Fraud Screening: The Hunt for Suspicious Data
Information Management Online, November 6, 2009
Fraud detection is basic to insurance operations, and never more so than during a down economy. In addition to ongoing efforts to ferret out organized fraud rings, carriers need to be on the lookout for increased instances of soft fraud, as debt-ridden and desperate consumers pad otherwise legitimate claims.
Since the upswing in fraud slices through all personal and commercial lines business, including P&C, workers' comp and health, carriers are more diligent than ever in their efforts to thwart the bad guys.
Advertisement
Fortunately, they now have a bevy of technological options, including predictive analytics and visual link analysis, to add to their traditional array of fraud detection tools. Read on to see how carriers are melding state-of-the-art with time-tested investigative techniques to separate fraudulent claims from legitimate ones, and improve their bottom lines.
In addition to the usual witches' brew of hard fraud, soft fraud, staged accidents and slip-and-fall fraud rings, insurance carriers must contend with increasing instances of fraud borne of a policyholder's adverse financial circumstances. The homeowner or SUV owner seeking to get out from under a loan with a little help from a can of kerosene is far from apocryphal. "Fraud has historically been committed out of acts of greed," says David Rioux, VP of corporate security and the special investigative unit (SIU) for Erie, Pa.-based Erie Insurance. "Now, given the economic situation we're in, fraud is being committed out of acts of desperation."
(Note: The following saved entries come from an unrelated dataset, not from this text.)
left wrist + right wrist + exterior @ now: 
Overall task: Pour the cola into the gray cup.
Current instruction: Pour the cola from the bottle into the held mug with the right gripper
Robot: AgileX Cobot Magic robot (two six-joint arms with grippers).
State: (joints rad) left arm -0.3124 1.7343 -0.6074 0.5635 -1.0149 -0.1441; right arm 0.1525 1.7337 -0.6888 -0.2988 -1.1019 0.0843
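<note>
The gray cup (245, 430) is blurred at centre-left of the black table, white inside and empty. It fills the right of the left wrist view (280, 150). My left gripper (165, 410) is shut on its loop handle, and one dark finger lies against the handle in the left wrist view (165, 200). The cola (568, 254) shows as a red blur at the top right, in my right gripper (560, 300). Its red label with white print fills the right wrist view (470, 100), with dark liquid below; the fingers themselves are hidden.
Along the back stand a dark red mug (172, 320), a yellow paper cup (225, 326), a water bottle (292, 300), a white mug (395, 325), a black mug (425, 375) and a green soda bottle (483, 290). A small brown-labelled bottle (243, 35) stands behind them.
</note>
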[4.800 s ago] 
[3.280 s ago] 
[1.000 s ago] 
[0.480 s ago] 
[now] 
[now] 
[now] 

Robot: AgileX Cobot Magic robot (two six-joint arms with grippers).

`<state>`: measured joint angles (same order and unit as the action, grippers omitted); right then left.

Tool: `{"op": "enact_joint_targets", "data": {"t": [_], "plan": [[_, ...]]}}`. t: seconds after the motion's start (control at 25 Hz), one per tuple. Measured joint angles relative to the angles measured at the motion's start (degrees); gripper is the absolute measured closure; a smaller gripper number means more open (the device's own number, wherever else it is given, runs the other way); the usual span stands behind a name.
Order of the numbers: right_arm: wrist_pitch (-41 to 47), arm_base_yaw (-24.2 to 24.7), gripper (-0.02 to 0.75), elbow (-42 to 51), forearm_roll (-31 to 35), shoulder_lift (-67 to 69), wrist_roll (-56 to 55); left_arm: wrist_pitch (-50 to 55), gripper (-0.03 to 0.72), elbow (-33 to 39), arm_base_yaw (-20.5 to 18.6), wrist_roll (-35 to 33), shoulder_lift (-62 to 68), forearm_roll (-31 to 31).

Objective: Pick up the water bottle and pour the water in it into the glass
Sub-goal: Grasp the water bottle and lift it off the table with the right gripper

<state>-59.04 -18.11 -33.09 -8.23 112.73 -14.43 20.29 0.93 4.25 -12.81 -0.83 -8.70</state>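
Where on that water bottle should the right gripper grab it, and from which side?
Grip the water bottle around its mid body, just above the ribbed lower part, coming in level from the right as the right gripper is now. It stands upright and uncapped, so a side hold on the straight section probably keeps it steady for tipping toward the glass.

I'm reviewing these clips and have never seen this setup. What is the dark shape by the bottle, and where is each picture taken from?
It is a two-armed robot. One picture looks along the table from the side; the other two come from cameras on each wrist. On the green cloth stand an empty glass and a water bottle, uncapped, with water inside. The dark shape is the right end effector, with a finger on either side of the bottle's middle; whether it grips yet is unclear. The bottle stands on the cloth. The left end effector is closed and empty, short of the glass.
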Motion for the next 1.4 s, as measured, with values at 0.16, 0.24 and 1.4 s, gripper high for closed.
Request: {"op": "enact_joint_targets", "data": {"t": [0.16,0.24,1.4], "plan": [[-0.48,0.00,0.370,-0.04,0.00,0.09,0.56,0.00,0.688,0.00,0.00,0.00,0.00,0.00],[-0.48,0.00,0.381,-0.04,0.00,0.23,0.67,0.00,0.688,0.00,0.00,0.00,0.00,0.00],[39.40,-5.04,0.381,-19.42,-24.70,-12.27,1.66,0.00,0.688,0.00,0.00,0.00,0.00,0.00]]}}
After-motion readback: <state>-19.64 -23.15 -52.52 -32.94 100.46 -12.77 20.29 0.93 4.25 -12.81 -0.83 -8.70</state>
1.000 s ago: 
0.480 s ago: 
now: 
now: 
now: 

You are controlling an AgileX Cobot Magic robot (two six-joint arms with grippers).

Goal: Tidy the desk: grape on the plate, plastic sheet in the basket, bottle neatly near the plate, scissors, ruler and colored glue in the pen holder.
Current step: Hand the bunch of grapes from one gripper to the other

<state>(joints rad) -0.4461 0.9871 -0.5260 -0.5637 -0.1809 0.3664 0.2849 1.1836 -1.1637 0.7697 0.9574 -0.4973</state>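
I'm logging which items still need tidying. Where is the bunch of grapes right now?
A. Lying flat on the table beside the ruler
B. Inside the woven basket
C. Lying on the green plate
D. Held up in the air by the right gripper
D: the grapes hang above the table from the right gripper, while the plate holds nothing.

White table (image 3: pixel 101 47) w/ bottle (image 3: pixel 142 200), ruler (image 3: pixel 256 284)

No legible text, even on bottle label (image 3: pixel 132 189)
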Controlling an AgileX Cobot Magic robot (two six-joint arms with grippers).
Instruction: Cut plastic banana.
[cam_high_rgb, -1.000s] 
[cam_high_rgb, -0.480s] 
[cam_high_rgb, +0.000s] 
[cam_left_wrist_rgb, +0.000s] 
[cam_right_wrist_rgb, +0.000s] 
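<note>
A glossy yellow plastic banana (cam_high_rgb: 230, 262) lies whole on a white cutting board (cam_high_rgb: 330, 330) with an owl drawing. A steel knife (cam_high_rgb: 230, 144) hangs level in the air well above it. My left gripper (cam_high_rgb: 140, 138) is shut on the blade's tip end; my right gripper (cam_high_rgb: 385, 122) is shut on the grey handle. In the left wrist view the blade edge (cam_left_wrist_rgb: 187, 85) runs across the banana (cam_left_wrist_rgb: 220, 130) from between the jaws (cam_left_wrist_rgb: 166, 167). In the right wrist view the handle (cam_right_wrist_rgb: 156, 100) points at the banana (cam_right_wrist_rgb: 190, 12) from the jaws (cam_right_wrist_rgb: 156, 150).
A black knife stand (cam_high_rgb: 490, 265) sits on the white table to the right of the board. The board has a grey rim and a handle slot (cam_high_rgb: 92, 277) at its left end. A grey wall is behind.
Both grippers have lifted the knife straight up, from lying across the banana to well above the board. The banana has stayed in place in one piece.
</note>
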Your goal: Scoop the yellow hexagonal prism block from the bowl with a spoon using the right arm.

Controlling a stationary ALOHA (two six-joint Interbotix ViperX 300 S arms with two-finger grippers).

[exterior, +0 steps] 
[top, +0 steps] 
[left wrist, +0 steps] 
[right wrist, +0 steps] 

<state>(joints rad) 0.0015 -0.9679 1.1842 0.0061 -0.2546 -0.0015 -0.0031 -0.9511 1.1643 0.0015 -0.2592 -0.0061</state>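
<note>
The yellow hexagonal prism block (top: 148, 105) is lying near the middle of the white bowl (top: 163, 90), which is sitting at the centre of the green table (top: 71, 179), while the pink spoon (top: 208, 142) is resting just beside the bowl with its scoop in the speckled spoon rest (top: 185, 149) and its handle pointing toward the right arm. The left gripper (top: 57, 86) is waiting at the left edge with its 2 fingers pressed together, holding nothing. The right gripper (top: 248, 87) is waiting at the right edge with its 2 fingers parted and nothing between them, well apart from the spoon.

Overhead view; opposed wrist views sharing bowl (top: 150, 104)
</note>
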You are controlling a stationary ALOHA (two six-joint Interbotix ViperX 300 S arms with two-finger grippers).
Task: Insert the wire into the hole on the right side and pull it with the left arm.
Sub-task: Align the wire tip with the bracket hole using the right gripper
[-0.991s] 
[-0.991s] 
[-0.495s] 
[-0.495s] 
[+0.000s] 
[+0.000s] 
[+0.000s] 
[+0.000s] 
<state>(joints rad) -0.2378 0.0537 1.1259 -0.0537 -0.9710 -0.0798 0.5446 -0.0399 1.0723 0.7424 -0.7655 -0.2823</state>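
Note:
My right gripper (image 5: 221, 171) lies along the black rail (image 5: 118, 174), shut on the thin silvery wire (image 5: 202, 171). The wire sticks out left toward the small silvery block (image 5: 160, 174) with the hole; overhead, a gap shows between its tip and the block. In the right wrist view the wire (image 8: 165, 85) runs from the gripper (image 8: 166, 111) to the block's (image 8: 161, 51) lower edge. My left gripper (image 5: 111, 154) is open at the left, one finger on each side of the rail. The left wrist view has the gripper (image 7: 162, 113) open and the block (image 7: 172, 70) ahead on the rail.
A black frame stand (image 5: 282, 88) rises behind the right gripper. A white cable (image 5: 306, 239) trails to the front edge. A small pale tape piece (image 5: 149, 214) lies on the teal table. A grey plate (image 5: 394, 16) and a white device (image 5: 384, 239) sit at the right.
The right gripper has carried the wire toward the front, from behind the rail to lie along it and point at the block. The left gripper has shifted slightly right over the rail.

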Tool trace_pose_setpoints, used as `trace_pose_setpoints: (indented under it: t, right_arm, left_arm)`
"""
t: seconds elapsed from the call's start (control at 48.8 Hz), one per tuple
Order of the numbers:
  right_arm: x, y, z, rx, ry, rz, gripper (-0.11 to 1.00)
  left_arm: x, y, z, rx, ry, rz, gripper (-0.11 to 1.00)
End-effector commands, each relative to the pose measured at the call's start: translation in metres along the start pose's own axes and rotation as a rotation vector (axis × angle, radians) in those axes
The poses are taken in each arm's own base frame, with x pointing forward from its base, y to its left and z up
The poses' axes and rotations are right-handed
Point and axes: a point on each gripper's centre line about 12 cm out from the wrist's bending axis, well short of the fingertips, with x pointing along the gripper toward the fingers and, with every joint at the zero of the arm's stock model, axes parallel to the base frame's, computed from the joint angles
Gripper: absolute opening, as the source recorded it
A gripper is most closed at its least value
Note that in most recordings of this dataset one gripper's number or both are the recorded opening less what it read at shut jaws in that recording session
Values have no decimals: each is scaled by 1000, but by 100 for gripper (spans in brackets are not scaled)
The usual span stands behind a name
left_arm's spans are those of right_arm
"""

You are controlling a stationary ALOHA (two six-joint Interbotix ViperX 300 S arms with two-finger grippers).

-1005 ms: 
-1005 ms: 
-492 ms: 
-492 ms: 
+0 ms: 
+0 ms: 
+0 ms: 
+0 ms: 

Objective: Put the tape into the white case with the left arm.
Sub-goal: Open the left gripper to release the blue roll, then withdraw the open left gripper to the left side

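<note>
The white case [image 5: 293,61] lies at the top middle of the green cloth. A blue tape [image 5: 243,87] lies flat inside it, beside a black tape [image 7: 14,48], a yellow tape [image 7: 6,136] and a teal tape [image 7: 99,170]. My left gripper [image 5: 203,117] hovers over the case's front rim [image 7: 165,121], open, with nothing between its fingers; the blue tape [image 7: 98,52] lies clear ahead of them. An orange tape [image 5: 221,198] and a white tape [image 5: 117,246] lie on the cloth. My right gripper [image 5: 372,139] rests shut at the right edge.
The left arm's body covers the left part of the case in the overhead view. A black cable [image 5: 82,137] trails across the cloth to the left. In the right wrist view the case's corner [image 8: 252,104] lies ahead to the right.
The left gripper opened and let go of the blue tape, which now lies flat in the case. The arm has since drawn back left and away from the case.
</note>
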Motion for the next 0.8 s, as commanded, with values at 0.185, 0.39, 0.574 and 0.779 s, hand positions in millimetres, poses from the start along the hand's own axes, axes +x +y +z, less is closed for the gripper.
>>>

Perhaps as troubling as the fraudulent claims carriers manage to detect, are the frauds that escape detection.
"The funny thing about fraud is that nobody knows how much there really is," notes Donald Light, a senior analyst at Boston-based Celent. "Insurers only know how much they have found - they don't know how much they haven't found."
When it comes to fraud detection, experience is often the best teacher. "Insurers are always getting better at it, but, by nature, you almost have to be burned before you find the fire," adds Robin Harbage, C-counsel consultant at San Diego-based EMB in North America.
While the totality of insurance fraud is likely unknowable, new data from the Des Plaines, Ill.-based National Insurance Crime Bureau (NICB) offers one way of quantifying the problem. NICB data encompasses property/casualty, commercial and vehicle data, but the most pronounced surge occurred in auto claims, as suspicious car fires were up 20% from last year, suspicious auto glass claims up 76% and "phantom" accidents were up 46%.
In fact, for the first half of 2009, NICB data shows increases in nearly all referral categories compared with the first half of 2008. Overall, a total of 41,619 questionable claims were referred to NICB for closer review and investigation by member insurance companies in the first half of 2009, compared with 36,743 received during the same period a year earlier.
This upswing in fraud is not limited to the property/casualty sector. Workers' compensation claims can swell as workers anxious about layoffs file claims, aware that workers' compensation benefits are generally larger and longer-lasting than unemployment benefits.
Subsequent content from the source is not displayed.